> Exercise: Exactly as they appear below, repeat the lines from the one with "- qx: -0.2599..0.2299" through the one with "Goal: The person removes", and no others.

============================================================

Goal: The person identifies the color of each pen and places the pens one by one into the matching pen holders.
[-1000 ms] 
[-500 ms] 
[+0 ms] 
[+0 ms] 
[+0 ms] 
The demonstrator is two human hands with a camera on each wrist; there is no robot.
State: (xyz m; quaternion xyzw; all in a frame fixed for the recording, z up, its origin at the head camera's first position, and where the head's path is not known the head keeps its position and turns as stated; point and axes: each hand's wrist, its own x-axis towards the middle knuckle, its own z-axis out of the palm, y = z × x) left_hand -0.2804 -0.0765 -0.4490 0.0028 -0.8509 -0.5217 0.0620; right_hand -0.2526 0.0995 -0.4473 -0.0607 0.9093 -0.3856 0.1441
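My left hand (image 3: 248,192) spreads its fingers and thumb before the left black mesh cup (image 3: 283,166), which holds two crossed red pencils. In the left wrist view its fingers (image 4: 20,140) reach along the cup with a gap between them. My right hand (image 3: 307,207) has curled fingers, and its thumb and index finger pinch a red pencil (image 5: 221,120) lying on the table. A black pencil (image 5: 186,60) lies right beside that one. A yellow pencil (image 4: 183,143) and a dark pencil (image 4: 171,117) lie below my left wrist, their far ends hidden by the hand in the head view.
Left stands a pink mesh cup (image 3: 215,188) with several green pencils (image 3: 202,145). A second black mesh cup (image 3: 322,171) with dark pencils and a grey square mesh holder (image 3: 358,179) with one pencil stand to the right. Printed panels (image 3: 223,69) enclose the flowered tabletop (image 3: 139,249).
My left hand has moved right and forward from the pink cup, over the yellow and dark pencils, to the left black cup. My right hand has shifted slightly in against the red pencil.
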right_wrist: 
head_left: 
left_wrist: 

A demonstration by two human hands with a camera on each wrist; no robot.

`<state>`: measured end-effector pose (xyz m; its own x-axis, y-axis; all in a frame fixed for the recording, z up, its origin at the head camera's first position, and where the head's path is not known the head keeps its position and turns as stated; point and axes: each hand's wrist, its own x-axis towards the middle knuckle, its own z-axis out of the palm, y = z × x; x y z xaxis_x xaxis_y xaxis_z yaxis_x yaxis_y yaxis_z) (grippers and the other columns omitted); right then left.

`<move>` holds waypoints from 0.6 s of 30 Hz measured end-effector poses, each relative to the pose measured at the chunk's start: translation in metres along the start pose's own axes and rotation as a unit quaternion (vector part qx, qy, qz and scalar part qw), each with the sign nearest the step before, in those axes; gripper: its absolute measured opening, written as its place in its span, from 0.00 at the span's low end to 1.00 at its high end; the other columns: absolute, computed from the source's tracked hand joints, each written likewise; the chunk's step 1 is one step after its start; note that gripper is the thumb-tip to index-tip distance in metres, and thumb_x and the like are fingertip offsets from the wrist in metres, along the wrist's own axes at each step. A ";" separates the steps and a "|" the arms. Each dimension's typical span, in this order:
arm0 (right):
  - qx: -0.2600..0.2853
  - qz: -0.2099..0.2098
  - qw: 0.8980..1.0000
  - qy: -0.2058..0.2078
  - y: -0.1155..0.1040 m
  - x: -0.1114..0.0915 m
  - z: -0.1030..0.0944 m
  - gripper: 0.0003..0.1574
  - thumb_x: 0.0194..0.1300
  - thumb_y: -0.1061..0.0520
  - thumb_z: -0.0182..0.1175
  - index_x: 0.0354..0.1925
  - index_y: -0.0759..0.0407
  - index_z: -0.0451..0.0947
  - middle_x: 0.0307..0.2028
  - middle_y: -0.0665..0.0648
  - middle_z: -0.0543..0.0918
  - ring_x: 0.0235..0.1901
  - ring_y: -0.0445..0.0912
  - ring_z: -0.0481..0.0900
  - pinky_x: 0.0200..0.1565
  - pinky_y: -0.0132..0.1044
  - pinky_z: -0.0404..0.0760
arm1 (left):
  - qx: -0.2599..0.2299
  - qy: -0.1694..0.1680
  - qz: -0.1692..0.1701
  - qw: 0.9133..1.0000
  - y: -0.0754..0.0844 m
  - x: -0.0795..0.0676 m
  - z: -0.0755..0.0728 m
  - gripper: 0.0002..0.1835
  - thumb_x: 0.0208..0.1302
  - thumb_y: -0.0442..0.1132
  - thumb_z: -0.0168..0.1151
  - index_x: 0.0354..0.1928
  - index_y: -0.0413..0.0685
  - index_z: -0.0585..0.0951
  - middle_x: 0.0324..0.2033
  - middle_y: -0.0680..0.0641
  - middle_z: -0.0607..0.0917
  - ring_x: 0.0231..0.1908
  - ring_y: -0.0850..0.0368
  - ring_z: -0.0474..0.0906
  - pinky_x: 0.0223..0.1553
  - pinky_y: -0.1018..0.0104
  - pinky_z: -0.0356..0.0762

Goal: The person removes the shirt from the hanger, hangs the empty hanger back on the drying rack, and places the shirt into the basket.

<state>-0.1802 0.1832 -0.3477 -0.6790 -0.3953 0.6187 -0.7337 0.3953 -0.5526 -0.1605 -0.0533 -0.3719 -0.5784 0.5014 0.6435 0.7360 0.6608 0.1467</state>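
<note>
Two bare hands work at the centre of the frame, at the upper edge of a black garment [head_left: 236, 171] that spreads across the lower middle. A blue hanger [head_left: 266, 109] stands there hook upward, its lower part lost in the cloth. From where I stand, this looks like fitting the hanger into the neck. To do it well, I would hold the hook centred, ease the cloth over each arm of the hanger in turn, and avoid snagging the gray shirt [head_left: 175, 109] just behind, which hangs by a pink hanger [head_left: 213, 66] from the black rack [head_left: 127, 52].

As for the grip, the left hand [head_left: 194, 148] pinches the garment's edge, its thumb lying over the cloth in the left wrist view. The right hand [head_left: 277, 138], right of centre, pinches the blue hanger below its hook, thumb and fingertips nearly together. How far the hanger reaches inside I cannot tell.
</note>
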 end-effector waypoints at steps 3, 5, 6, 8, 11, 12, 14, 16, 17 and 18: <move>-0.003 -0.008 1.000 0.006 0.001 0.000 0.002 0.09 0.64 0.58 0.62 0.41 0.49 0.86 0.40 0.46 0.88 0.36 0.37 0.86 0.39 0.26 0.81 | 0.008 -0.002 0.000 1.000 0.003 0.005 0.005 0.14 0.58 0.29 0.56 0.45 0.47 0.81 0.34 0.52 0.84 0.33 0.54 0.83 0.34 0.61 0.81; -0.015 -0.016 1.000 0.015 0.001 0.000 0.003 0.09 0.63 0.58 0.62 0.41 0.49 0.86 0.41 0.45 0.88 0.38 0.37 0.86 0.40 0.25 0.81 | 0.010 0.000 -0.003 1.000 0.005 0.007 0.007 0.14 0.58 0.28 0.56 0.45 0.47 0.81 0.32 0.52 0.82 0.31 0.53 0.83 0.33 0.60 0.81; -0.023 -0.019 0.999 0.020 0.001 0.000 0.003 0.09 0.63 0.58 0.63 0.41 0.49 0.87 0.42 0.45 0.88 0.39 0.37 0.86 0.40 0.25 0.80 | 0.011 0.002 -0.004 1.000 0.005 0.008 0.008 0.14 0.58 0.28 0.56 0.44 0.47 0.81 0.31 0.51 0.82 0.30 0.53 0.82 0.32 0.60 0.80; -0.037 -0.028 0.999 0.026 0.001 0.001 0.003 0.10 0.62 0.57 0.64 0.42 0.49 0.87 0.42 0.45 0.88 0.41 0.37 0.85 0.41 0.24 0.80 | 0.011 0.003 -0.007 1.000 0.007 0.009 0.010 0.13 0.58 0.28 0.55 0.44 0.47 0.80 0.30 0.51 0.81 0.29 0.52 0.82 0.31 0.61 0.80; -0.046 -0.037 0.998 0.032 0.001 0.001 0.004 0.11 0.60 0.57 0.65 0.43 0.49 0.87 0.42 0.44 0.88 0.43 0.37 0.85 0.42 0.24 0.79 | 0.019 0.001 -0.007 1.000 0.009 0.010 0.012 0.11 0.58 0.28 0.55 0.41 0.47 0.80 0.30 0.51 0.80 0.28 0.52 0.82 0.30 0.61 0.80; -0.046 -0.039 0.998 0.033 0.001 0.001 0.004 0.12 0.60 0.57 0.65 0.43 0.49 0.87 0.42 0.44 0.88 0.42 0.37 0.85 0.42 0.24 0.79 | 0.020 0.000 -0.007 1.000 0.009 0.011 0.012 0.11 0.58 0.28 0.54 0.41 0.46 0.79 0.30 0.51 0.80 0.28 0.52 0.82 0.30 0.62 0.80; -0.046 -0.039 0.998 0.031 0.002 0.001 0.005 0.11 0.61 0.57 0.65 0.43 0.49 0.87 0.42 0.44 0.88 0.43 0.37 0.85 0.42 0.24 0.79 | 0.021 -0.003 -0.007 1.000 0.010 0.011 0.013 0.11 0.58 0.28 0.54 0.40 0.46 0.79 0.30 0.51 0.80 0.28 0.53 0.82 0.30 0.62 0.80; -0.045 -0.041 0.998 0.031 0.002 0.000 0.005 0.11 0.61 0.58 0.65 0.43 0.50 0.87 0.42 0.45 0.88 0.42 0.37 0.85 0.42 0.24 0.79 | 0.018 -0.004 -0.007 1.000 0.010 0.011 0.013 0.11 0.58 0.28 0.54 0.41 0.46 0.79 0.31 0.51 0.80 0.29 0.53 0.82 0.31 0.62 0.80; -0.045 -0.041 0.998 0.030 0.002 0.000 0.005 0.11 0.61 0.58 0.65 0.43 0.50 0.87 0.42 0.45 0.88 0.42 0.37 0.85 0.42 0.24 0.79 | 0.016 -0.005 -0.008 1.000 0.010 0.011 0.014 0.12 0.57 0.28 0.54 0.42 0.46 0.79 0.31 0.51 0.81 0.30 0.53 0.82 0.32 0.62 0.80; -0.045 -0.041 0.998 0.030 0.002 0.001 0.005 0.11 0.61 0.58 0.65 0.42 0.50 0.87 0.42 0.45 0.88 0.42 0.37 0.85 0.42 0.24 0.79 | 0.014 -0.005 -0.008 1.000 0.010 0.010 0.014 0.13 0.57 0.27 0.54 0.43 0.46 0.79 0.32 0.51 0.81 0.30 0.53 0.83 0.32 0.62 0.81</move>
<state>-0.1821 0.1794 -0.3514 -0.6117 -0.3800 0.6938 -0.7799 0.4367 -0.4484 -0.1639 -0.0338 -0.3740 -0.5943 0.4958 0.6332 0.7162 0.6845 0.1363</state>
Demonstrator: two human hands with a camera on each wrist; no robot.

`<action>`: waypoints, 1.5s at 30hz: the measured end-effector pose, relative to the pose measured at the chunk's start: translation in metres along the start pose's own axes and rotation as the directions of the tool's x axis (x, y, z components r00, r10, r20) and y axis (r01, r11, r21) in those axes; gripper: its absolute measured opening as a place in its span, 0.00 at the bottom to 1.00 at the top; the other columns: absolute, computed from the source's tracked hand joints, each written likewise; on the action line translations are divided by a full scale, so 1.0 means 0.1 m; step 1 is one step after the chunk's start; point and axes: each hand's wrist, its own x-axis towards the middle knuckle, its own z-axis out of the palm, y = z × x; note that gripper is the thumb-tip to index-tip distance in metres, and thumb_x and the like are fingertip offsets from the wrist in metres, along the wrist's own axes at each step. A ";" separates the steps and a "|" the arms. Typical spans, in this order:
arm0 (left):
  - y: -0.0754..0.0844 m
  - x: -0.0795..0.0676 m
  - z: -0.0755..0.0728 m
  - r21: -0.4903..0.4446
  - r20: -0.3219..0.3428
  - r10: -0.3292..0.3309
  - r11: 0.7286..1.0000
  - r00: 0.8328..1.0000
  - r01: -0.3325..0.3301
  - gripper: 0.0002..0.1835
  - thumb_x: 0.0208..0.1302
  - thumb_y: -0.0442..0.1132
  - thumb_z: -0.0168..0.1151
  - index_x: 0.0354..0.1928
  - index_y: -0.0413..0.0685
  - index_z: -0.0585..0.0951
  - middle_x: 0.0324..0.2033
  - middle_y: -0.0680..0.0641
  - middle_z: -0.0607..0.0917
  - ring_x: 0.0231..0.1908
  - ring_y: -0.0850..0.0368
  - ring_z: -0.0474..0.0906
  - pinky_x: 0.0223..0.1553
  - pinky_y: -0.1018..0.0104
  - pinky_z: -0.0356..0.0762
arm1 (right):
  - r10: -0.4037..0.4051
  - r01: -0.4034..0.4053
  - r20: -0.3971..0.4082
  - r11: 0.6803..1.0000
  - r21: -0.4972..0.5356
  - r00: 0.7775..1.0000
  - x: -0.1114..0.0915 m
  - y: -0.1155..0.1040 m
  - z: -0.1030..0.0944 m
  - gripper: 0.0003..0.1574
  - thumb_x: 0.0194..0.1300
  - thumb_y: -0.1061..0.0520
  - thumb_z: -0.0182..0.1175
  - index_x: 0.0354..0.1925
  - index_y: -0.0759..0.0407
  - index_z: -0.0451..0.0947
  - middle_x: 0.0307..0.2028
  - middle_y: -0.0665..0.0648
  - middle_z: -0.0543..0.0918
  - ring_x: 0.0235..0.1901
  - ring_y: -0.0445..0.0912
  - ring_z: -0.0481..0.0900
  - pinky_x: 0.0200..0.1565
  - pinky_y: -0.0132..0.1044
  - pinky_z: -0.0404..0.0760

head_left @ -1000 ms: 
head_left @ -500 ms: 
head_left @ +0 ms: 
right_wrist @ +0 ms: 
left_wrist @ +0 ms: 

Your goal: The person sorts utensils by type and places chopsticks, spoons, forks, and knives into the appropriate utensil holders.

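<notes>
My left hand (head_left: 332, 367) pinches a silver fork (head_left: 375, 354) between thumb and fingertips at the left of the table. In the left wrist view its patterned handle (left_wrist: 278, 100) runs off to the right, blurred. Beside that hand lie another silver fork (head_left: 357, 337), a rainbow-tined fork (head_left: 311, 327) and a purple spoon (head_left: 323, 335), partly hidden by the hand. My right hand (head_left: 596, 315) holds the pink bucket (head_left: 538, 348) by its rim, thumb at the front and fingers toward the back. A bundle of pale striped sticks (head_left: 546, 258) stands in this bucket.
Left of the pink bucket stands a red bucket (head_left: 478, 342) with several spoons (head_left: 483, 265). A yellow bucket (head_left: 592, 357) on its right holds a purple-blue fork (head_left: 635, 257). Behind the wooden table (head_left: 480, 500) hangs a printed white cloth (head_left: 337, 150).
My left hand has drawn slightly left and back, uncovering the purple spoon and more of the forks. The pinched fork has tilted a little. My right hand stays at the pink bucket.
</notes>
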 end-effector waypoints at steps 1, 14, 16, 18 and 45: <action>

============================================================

> Task output:
  - qx: -0.2599..0.2299
  - qy: -0.1694..0.1680
  - qz: -0.1692..0.1701
  - qw: 0.9133..1.0000
  - y: -0.0754..0.0844 m
  - x: -0.0795..0.0676 m
  - z: -0.0755..0.0728 m
  - gripper: 0.0002..0.1835
  - thumb_x: 0.0208..0.1302
  - thumb_y: -0.0442..0.1132
  - thumb_z: -0.0168..0.1151
  - index_x: 0.0354..0.1928
  - index_y: -0.0413..0.0685
  - index_z: -0.0585..0.0951
  - middle_x: 0.0324..0.2033
  - middle_y: -0.0680..0.0641
  - middle_z: -0.0607..0.0917
  - ring_x: 0.0231..0.1908
  - ring_y: -0.0850..0.0368
  - ring_z: -0.0474..0.0906
  - pinky_x: 0.0223..0.1553
  - pinky_y: -0.1018..0.0104
  - pinky_z: -0.0356..0.0762

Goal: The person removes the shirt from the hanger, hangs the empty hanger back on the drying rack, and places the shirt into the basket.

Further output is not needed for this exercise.